The accompanying consolidated financial statements have been prepared assuming that the Company will continue as a going concern. Management believes that its cash, cash equivalents and short-term marketable securities are sufficient to continue operating activities for at least 12 months following the issuance date of these consolidated financial statements. Future capital requirements will depend on many factors, including the timing and extent of spending on research and development and payments the Company may receive under its collaboration agreements with Sanofi, Gilead and Pfizer or future collaboration agreements, if any. There can be no assurance that, in the event the Company requires additional financing, such financing will be available at terms acceptable to the Company if at all. If additional capital is not available, failure to generate sufficient cash flows from operations, raise additional capital and reduce discretionary spending could have a material adverse effect on the Company’s ability to achieve its intended business objectives.

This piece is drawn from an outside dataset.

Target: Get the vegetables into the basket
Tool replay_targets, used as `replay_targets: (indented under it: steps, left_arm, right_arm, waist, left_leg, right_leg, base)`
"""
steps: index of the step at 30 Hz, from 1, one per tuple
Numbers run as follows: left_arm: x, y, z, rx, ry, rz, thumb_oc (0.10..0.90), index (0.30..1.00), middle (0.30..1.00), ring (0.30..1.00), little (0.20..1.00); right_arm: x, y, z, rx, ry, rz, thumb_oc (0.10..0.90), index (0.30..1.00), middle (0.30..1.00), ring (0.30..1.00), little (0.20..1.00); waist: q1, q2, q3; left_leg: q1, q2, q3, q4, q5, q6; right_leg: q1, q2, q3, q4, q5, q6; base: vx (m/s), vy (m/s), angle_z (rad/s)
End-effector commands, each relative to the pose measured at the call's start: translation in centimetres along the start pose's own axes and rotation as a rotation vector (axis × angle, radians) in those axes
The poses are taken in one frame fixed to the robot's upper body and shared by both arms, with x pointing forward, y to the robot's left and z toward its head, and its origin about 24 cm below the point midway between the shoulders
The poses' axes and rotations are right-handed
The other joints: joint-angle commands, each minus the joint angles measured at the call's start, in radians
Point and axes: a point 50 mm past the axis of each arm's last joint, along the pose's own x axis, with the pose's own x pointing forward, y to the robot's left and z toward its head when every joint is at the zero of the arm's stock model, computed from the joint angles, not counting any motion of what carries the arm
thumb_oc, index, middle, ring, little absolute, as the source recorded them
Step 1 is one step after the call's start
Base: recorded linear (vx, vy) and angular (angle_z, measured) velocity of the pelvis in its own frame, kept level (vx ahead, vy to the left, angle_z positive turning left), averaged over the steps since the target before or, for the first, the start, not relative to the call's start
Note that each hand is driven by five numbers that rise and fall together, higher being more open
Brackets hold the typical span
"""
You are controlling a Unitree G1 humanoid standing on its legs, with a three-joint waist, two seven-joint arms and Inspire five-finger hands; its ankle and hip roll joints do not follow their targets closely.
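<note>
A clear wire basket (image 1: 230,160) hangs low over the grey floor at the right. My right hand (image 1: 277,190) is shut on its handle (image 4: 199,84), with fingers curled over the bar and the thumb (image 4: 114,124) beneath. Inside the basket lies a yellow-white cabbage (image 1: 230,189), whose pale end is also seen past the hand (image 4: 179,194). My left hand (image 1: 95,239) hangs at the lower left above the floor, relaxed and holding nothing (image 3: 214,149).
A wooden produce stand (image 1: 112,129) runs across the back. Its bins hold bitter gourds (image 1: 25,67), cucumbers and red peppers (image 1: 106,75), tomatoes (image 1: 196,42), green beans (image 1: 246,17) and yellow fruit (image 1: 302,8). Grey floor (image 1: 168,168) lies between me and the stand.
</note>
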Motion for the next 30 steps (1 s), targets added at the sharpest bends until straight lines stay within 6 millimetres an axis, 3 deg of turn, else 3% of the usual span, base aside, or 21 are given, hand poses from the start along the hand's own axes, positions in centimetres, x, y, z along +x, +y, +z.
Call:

Management considered whether there are conditions or events that raise substantial doubt about the Company’s ability to continue as a going concern and evaluated the funds necessary to maintain operations. If the Company is unable to obtain additional funding, management will be required to implement plans that are within the Company’s control, which may include the delay or scaling back of certain research and development programs, to maintain liquidity and operations. Based on the Company’s current forecast of future operating results and management’s plans to improve liquidity, the Company has concluded that its cash, cash equivalents and short-term marketable securities are sufficient to continue operating activities for at least 12 months following the issuance date of these consolidated financial statements.